I’m trying to import a mesh from a GLTF file and turn it into a rigid body - physics object.
I have the ConvexHull collision meshes modeled and ready, but the docs example playground (Babylon.js Playground) is pretty convoluted and weirdly organized and I’m not understanding what’s the correct way to do this.
Can anyone suggest how to properly set this up from scratch? What’s your setup when using imported meshes to be used as physics objects (specifically from GLTF files)? How do you set it up with the imported collision meshes - ‘physicsImpostor’ (not created within babylon)?
AFAIK, there is no way to automaticaly create impostor when loading a scene (.gltf/.babylon/…).
I’ve found a thread and a playground that illustrate creating impostor for a scene.
Basically, impostor type is created based on mesh name. ( check lines 226 to 232)
Thank you for sharing that playground! It’s nice to have an example that’s not written as weirdly as the one in the docs.
However it seems that it just doesn’t import any of the collision meshes. It’s just using primitives generated by BabylonJS, not the imported ConvexHull collision meshes - which is usually the standard way of doing collisions in games.
I’m really enjoying BabylonJS overall so far…but damn is it confusing and weirdly organized sometimes, especially with everything that’s related to GLTF - a Browser based game engine that has it’s weirdest quirks when importing models with the format created for 3d on the web is quite frustrating to be honest.
A few gripes I have with all this setup/process so far:
Why do we need to make an ‘empty’ mesh object and place it arbitrarily in the scene, then have to parent all the imported meshes including collisions to it? ‘Center of Mass’? Why isn’t it just the origin of the mesh by default and one could use that weird trick to customize if needed?

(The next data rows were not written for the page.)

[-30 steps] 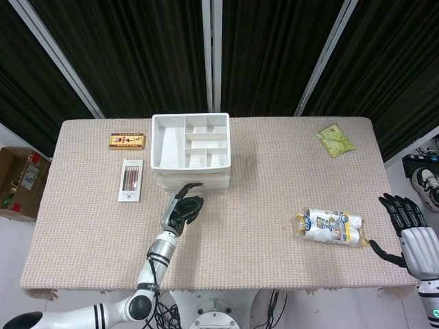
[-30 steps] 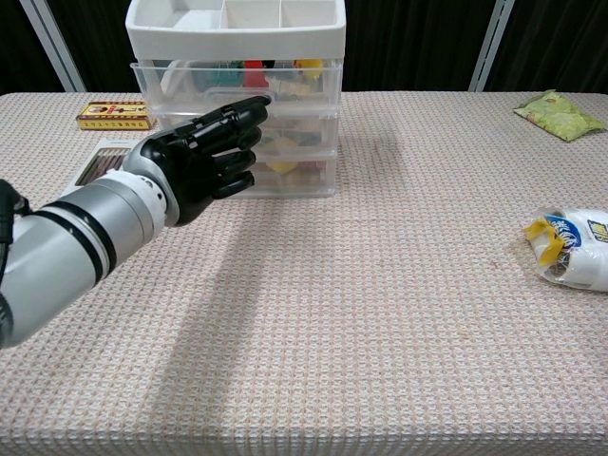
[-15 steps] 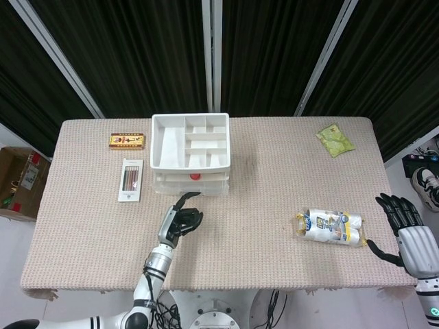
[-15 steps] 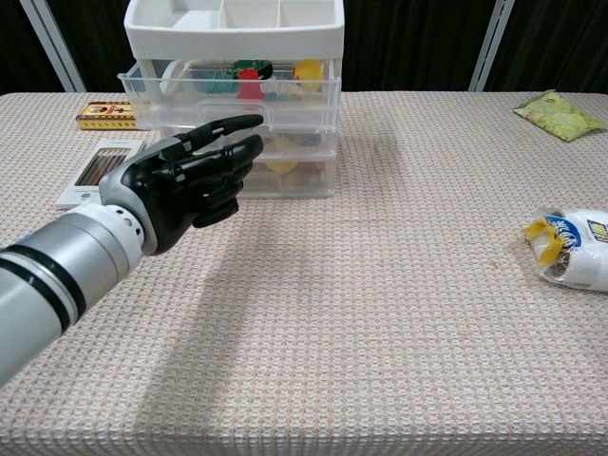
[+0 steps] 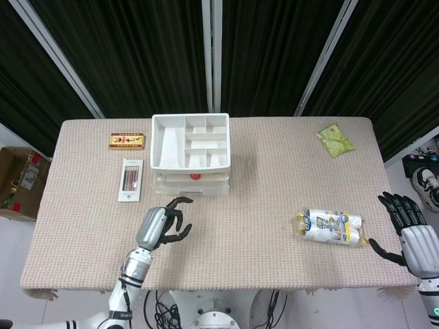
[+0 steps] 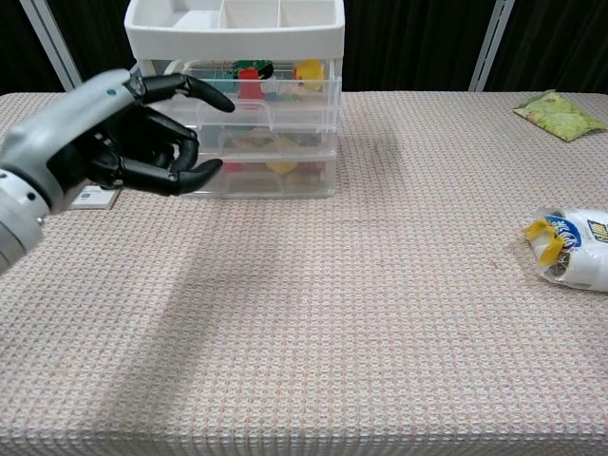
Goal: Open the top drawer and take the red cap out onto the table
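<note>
Since half a second ago your left hand (image 6: 114,133) has pulled back from the drawer unit (image 5: 190,159) toward the table's (image 5: 260,226) near edge. Red cap (image 6: 250,84) sits inside the top drawer (image 6: 237,90), which stands slightly pulled out. Left hand holds nothing, fingers loosely curled and apart. Right hand (image 5: 406,223) hangs off the table's right edge, fingers spread, empty, near the plastic packet (image 5: 330,226).
</note>
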`<state>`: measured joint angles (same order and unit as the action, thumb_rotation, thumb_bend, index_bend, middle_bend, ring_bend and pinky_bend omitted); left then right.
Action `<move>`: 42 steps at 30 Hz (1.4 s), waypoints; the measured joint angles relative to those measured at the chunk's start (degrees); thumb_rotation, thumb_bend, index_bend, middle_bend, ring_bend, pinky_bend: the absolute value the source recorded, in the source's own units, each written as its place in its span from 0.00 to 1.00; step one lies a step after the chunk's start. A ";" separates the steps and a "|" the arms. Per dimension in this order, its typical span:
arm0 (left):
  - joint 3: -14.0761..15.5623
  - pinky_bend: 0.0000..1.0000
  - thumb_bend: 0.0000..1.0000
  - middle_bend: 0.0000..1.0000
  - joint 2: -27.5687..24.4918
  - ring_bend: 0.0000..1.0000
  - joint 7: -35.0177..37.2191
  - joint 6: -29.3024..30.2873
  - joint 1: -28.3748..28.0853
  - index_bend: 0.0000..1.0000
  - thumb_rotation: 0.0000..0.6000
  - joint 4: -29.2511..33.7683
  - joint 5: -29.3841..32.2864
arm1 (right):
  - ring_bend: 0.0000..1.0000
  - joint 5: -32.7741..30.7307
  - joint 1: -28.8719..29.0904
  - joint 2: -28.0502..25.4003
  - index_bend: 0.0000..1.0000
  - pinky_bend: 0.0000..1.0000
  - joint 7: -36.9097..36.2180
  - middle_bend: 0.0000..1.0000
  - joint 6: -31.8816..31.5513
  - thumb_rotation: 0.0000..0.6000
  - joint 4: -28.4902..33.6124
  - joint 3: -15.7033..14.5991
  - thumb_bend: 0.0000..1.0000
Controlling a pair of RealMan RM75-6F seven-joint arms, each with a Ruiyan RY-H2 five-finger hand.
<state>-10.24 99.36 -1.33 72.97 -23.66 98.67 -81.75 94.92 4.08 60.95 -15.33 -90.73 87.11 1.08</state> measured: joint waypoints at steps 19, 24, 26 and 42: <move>-5.55 1.00 0.21 0.82 -9.23 0.94 -22.59 -11.27 -10.45 0.32 1.00 3.17 15.21 | 0.00 -0.43 -1.48 0.06 0.00 0.00 -1.91 0.05 -1.73 1.00 -1.68 -0.24 0.18; -4.59 1.00 0.20 0.82 -10.51 0.94 -21.85 -10.51 -10.29 0.36 1.00 5.51 15.11 | 0.00 -0.41 -1.31 0.19 0.00 0.00 -2.09 0.05 -1.25 1.00 -1.93 -0.32 0.18; -3.68 1.00 0.20 0.82 -11.52 0.94 -21.46 -10.20 -9.88 0.36 1.00 6.94 14.81 | 0.00 -0.24 -1.15 0.25 0.00 0.00 -2.07 0.05 -1.02 1.00 -1.93 -0.38 0.18; 3.19 1.00 0.19 0.82 -16.14 0.94 -19.71 -6.26 -6.17 0.26 1.00 14.94 10.33 | 0.00 0.11 -1.05 0.13 0.00 0.00 -1.58 0.05 -1.19 1.00 -1.36 -0.36 0.18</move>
<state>-7.05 83.22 -21.04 66.71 -29.83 113.60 -71.42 95.03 3.03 61.08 -16.91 -91.92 85.75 0.72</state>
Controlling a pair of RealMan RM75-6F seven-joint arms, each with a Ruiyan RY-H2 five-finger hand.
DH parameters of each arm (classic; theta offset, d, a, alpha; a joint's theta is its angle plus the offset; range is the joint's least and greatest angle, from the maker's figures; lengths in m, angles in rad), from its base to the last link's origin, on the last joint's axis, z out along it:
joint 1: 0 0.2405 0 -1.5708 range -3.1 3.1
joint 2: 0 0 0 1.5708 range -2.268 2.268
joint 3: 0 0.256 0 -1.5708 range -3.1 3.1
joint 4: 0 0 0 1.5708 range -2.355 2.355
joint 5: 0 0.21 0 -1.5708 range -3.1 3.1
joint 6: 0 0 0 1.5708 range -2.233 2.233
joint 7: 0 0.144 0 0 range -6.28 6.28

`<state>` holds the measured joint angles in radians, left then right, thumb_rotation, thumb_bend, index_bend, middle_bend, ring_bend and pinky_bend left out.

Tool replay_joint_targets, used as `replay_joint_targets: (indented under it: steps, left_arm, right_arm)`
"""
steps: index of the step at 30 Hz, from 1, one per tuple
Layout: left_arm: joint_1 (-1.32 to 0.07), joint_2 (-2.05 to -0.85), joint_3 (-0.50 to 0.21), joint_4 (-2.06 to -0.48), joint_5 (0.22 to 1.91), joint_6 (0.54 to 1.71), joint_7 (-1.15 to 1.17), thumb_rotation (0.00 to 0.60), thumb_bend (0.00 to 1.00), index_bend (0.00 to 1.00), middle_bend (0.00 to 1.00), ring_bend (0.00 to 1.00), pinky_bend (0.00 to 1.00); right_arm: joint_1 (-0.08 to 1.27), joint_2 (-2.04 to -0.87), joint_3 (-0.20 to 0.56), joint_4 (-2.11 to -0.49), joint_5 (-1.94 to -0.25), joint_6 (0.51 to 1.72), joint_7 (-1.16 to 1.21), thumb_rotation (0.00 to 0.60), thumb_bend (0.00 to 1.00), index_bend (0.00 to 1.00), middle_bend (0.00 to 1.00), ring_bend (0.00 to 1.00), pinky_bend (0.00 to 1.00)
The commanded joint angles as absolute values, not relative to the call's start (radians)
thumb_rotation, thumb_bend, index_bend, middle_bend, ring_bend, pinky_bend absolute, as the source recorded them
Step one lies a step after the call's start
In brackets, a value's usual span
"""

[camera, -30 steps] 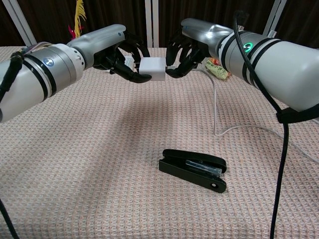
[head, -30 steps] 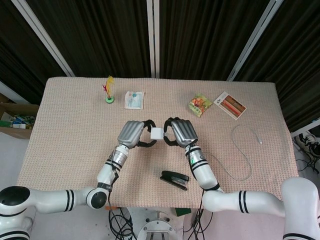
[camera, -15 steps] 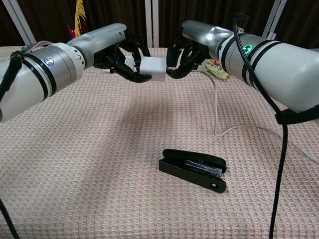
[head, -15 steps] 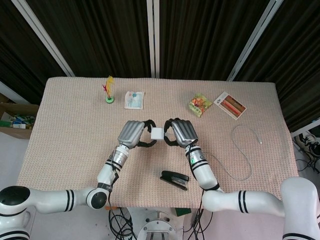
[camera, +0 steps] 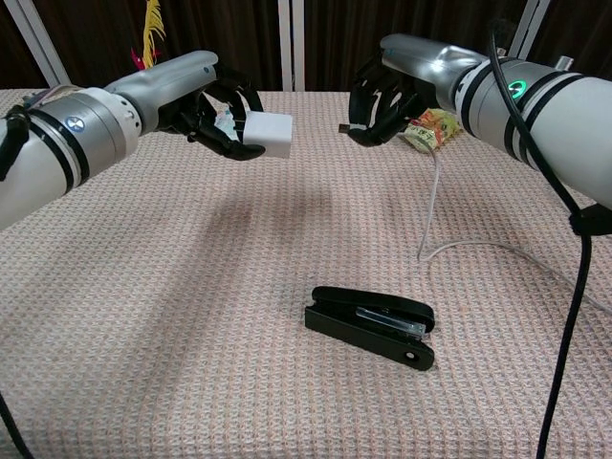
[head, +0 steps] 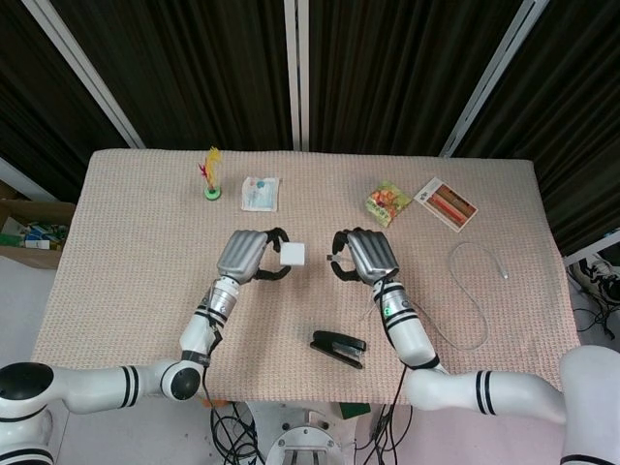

In UE4 that’s how it’s done - it’s easier to understand (I mean it’s the origin of the mesh, makes more sense), easier to author content - every game asset is ALWAYS exported with the mesh origin at a specific place according to the needs.
By the way: scaling the ‘physics root’ ?? What? Why? Can’t even conceive the imagination for why that would even be possible…
Why is it that the collision proxies have to be instantiated inside a property of mesh that’s authored specifically to act as a collision mesh - you have to create a ‘collision impostor’ and set it to the collision mesh? That doesn’t make much sense to me. Couldn’t it just be a flag you activate on that mesh and that would set it up? You would create new ones if you’d want to use Babylon’s primitive meshes for quick prototyping, but for imported Collision Meshes it’s a bit weird.
Everyone knows real-time physics need collision proxies for performance so just setting that rule could simplify the entire process. Assume the user would never try to use weird meshes for physics and have a flag that sets physics for the specified mesh?
I’m not saying it’s easy to achieve, but apparently as it is now - one has to create a collision proxy in order for the collision proxy one has authored to work as such…
And even beyond that, having to deal with all the weird stuff associated with GLTF - the ‘magical’ transformations that happen to the mesh and also the ‘root’ parent, etc…
I’m sorry if all this sounds a bit too harsh. I really think Babylon is awesome and honestly, possibly the best 3D Game engine for the browser out there. I’m just super frustrated with all this weird process and I’m not understanding the intended 3D content workflow in Babylon. I know I mainly use Unreal and that’s impossible to compare but yeah IDK, just wanted to give some feedback and try to understand how to make things work. I’m having very weird behaviors with just the basic physics setup, which could also be on my end. I’ll try to check where the issues are coming from…
Babylonjs is open source and we highly encourage community PR to improve the engine.
If you have ideas/concepts that will make the experience better, feel free to open a PR.
As long as back compat is preserved, anything can be done.
Should suggestions be placed somewhere here on the forum first to be discussed, etc? I don’t have enough programming experience to make changes myself, unfortunately.
I’m primarily a 3D game artist learning some programming/technical skills in order to make my own prototypes/demos, but I could try to write out a couple suggestions/etc if it would help improve the tools.
As I’ve written in my last reply, I’m mainly trying to understand what’s the intended workflow for content implementation, so even though we’re now talking about suggestions/helping improving the tools/etc. I just want to clarify that I’m still very much looking forward to know how people make this work for them, so I can try to first make my thing work and then to improve the workflow. I’m getting very weird behavior and I’m not entirely sure what’s going on. I’ll double check my current solution with the given resources.
The forum is perfect for discussing ideas/solution proposal. For more concrete development, Github is preferable.
Also, you can improve with smaller PR, documentation updates, example PG…anything that can help people. Even a blogpost explaining how you achieve a particular task is helpful.
Awesome! Where would one post suggestions (here in the forum - sections)?
Yes! I’ve thought about making some quick tips/tricks on youtube and maybe some blog posts somewhere or some Playground stuff. I think I need to build up some confidence first - might get into it when I get a couple demos/prototypes working!